**What you are asked to do:** Look through the records below for the line with "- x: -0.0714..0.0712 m". Return that line and each one after it up to and including the line with "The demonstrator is", exactly.
**** Material provided
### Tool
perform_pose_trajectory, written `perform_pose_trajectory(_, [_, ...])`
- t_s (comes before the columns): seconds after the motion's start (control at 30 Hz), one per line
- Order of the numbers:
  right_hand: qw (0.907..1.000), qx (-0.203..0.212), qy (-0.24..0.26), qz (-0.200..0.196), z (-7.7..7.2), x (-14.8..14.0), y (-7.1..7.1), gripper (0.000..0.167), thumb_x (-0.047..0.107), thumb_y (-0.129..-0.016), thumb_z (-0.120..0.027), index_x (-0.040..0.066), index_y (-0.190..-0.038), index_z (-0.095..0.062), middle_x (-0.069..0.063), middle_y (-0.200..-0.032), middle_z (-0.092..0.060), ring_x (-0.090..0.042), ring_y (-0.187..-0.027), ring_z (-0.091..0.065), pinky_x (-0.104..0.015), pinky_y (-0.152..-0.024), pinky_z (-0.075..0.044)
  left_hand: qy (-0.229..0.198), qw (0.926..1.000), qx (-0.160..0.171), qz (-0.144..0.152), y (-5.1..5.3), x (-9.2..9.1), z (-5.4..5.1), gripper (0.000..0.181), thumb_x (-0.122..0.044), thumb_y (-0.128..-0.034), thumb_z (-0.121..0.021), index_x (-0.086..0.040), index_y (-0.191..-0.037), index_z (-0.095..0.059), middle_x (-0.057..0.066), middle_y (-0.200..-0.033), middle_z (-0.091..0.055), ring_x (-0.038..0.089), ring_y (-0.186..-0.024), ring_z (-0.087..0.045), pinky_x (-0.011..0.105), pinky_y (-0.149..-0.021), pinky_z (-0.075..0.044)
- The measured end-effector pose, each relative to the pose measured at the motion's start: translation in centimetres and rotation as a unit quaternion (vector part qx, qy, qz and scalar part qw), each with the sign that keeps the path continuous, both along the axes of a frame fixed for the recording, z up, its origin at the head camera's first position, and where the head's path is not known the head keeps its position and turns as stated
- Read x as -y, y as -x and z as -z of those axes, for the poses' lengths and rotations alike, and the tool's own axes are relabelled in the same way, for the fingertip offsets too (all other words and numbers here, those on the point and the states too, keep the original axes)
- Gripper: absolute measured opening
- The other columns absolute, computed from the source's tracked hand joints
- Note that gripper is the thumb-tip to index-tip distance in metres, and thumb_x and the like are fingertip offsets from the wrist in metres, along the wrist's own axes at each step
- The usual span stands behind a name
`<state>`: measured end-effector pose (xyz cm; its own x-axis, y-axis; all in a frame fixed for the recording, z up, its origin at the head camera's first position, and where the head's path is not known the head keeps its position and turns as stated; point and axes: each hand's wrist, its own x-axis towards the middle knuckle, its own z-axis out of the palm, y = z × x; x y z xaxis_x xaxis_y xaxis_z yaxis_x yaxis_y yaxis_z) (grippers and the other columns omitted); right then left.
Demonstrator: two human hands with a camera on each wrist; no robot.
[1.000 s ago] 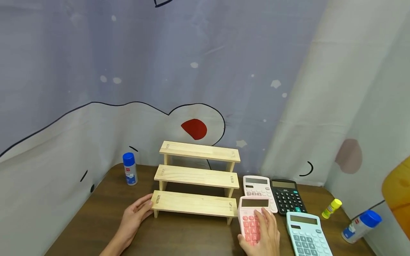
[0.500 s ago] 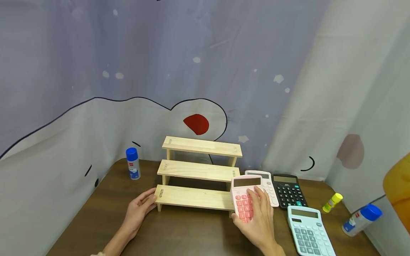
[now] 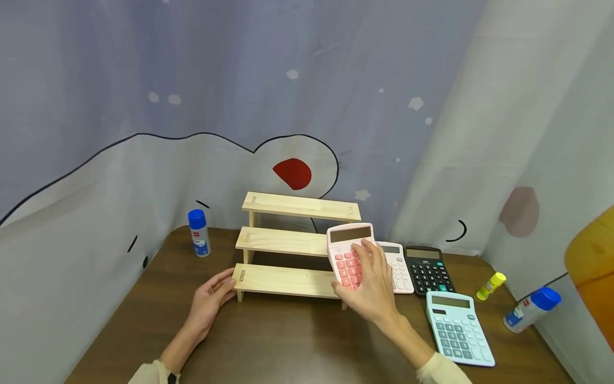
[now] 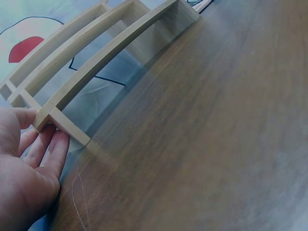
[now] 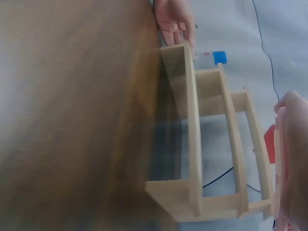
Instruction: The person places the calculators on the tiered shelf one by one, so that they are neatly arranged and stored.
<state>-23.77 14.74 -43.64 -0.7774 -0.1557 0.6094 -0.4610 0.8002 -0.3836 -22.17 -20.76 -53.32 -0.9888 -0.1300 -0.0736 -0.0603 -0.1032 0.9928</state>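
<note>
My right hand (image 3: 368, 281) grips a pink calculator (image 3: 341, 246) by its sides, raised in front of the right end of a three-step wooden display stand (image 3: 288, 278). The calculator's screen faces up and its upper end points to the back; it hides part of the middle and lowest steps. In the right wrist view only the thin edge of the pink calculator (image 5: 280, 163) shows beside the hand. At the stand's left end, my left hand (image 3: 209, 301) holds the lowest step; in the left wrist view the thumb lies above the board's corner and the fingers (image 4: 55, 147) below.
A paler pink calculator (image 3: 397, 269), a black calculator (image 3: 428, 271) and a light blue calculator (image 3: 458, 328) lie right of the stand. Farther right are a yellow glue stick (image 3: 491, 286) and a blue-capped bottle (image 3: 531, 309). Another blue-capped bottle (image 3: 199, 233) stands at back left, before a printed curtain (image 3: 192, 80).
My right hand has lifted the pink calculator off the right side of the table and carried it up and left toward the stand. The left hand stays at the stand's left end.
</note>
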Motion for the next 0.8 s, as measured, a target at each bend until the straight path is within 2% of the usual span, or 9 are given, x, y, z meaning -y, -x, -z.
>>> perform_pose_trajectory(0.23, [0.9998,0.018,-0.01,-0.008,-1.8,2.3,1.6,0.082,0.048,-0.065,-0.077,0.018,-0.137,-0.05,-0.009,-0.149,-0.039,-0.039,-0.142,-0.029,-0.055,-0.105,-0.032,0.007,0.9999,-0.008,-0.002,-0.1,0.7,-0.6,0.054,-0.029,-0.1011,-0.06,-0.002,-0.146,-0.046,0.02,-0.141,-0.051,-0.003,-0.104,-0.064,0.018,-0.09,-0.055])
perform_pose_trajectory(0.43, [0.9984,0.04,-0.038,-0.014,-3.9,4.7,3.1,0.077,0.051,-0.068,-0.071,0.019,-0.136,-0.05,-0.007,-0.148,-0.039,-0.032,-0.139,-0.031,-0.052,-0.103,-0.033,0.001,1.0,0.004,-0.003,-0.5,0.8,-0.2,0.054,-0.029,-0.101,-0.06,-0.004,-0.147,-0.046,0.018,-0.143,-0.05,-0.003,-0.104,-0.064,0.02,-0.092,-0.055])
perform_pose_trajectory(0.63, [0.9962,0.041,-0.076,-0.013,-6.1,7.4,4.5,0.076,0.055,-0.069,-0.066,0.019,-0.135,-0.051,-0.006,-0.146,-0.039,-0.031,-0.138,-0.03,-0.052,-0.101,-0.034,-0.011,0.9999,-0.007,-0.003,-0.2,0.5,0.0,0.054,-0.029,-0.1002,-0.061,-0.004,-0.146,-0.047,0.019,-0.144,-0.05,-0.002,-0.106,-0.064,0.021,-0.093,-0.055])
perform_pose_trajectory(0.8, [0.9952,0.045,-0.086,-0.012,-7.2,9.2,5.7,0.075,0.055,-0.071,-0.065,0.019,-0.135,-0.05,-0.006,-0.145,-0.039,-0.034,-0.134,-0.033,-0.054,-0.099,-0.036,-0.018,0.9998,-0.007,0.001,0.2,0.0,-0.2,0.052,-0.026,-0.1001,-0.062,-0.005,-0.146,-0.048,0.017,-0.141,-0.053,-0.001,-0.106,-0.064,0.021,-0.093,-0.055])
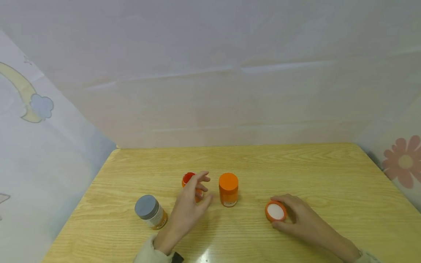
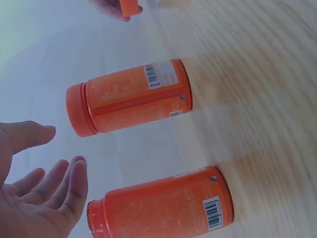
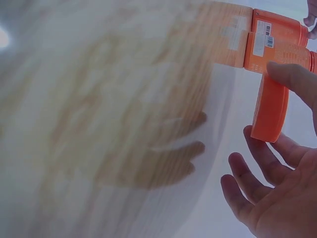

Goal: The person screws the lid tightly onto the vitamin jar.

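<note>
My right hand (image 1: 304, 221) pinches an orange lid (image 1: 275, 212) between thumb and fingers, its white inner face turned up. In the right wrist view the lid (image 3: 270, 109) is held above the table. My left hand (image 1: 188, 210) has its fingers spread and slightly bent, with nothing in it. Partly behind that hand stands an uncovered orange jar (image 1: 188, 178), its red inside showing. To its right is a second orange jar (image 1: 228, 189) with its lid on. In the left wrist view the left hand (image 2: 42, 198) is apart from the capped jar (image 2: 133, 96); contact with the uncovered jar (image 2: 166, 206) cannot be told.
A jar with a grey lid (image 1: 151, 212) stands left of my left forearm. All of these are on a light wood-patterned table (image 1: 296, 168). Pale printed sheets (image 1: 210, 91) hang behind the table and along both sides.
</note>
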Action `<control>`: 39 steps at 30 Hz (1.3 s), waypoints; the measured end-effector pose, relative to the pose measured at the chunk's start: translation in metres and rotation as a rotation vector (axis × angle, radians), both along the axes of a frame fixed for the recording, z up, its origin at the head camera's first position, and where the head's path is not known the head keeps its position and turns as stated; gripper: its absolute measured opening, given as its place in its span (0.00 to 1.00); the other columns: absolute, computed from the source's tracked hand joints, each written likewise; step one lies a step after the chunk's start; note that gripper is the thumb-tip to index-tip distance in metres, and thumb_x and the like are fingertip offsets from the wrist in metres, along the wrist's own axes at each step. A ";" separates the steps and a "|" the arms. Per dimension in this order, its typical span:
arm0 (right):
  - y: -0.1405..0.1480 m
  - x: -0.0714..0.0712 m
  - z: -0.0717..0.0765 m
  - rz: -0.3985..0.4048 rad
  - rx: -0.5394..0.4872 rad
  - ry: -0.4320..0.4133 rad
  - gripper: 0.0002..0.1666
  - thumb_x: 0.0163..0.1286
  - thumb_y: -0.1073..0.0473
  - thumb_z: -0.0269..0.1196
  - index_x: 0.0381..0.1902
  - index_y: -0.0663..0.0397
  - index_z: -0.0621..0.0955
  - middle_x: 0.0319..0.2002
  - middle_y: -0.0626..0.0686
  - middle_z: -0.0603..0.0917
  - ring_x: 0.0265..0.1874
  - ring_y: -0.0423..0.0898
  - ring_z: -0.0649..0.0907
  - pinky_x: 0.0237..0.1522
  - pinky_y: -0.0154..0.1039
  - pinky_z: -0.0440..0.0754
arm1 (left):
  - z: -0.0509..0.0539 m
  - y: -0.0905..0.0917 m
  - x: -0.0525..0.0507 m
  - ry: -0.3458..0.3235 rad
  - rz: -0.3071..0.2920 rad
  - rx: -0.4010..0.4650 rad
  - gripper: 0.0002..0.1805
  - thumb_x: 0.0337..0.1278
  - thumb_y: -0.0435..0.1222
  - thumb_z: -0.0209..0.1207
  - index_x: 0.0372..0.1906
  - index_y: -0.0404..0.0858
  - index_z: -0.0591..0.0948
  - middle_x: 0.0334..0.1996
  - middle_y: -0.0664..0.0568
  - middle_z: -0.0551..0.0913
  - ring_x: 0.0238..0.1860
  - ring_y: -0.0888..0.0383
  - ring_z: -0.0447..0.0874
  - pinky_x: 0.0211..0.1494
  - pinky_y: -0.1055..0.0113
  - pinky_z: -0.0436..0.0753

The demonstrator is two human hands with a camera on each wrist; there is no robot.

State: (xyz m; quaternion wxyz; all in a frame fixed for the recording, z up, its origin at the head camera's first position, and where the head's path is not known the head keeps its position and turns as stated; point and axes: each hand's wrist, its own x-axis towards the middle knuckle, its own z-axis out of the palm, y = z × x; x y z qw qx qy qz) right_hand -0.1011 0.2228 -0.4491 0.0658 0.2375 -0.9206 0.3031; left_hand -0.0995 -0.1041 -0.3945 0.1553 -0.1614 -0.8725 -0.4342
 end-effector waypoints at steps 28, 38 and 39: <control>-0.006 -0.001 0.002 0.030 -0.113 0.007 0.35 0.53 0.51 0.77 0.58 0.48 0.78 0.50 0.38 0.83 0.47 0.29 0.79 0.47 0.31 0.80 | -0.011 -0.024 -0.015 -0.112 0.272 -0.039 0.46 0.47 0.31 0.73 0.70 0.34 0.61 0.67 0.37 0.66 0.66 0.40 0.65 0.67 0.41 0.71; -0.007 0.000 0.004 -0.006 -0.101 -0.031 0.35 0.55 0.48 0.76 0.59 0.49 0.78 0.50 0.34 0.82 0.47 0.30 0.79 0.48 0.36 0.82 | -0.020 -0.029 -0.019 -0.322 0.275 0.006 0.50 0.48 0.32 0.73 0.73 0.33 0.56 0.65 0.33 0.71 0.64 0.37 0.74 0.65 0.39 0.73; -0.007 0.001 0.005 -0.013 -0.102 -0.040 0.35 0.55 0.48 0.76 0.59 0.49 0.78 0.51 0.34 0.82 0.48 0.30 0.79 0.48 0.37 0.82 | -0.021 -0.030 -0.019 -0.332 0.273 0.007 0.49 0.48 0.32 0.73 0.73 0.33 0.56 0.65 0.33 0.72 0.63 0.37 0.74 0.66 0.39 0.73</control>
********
**Worked solution:**
  - x: -0.0714..0.0712 m
  - z: -0.0717..0.0765 m
  - rz: -0.3985..0.4048 rad
  - rx: -0.5394..0.4872 rad
  - ry: -0.4320..0.4133 rad
  - gripper: 0.0002..0.1666
  - thumb_x: 0.0163..0.1286
  - thumb_y: -0.1073..0.0473
  - thumb_z: -0.0269..0.1196
  - index_x: 0.0381..0.1902
  - index_y: -0.0663..0.0397
  - index_z: -0.0621..0.0955
  - middle_x: 0.0319..0.2002
  - middle_y: -0.0626..0.0686
  - middle_z: -0.0603..0.0917
  - ring_x: 0.0265..0.1874
  - ring_y: -0.0423..0.0898
  - ring_z: -0.0649..0.0907
  - pinky_x: 0.0237..0.1522
  - pinky_y: -0.0154..0.1039
  - pinky_z: -0.0440..0.0754
arm1 (left):
  - z: -0.0509..0.0539 m
  - y: -0.0905..0.0917 m
  - x: -0.0525..0.0507 m
  - ry: -0.3458..0.3235 rad
  - rz: -0.3071..0.2920 rad
  - rx: -0.4010..0.4650 rad
  - gripper: 0.0002..0.1805
  - thumb_x: 0.0337..0.1278
  - thumb_y: -0.0435..0.1222
  - thumb_z: -0.0209..0.1207
  - index_x: 0.0372..0.1906
  - index_y: -0.0404..0.0858
  - index_z: -0.0591..0.0948
  - middle_x: 0.0334..0.1996
  - middle_y: -0.0664..0.0568
  - middle_z: -0.0551..0.0913
  - ring_x: 0.0238..0.1860
  - ring_y: -0.0888..0.0383
  - ring_z: -0.0447..0.0874
  - pinky_x: 0.0211..0.1494
  - pinky_y: -0.1055..0.0113
  - pinky_z: -0.0436..0.0753

The demonstrator is two human hands with a camera on each wrist; there is no robot.

This exercise has been worked through to completion.